Friday, September 18, 2009

Input-Driven Education Systems (IDES)

It was just two weeks ago that I was mulling over the following oft-quoted passage from Shakespeare's Julius Caesar. The Family capo who sat with me was chortling over some curious similarities that he, a venerable and powerful individual, saw between the eponymous leader and a certain local educator. Let me supply the quotation first, before I tell you the rest. This is from Act I, Scene II.

Who is it in the press that calls on me?
I hear a tongue, shriller than all the music,
Cry 'Caesar!' Speak; Caesar is turn'd to hear.

Beware the ides of March.

What man is that?

A soothsayer bids you beware the ides of March.

I pointed out to my associate that it was I who should have feared the ides of March, a year and a half gone. He shook his head. He said, "Well, you weren't assassinated. And besides, I think you should be in another play!" To which I replied, "No Prince Hamlet, I."

The conversation moved on. But I was made to recall how, in a fit of blatant stupidity, some people had actually been confused about the Church/State dichotomy expressed in the quotation, "Render unto Caesar the things that are Caesar's, and to God the things that are God's." (See Matthew 22:15-22.) I was told that by quoting this line, I was making reference to that same local educator and calling him Caesar. Haha, it was one of the most Kafkaesque moments of my life!

But the way that this conversation turned towards that same man was rather instructive. Several episodes were quoted about how this person was running an institution without adequate spirit, innovation, intelligence, or attention to educational principles. It was pointed out that the only reason good results were still being produced was that the students were being culled early and often, so that only the best students were being allowed to take key examinations.

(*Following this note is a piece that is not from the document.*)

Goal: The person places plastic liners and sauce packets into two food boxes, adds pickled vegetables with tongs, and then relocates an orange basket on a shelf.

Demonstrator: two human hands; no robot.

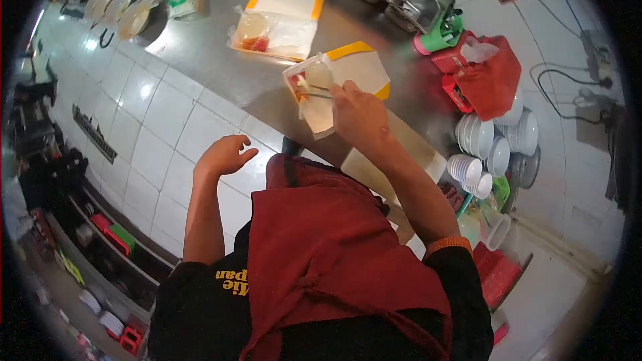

Alternatively, internally-moderated assessments were rigged to allow for better results to be posted; an assessment designed to be given once was thus carried out a second time for students who were deemed not to have met the minimum grade desired. This was defended as 'being good for the students', which of course was true in a grade-oriented sense but certainly was not something done in a spirit of fairness. Students were therefore graded not on the strength of their natural performances, but on the strength of the performances that the executives decided they should be producing.

The last episode quoted to me was one in which the CEO told students that if they did not meet the equivalent of a Cambridge admission grade in the middle of the second year of their secondary education, they would be dropped from the programme. This bar was raised even higher for the final examination.

What to make of such stories? I've seen these things happen for years, throughout the system, in isolated hotspots of chicanery. To my everlasting shame, I suppose I have been part of such things, though on the periphery, without making sufficient noise, letting off steam, or blowing whistles. A misplaced sense of loyalty can be a terrible thing.

Yet there are important lessons to be drawn from this kind of episode. The learning points become more obvious by analogy especially when looking back at economic situations like the Asian Financial Crisis of 1997 (now more than a decade ago), and the more recent events of the year just past.

In the former situation, economic results were boosted by the extreme ratio of input-driven vs productivity-driven processes. Essentially, throwing effort into making more and more things, rather than making better things, or making things better, screwed up the system and brought about a crash. In the latter situation, borrowing based on imaginary money (well, more imaginary than usual, that is) eventually led to attenuation of belief, a crisis of disbelief, a failure of suspension of disbelief, and a hefty and terrible dose of consequent reality therapy.

I've seen both of these things developing for a while now. He who has ears, let him hear.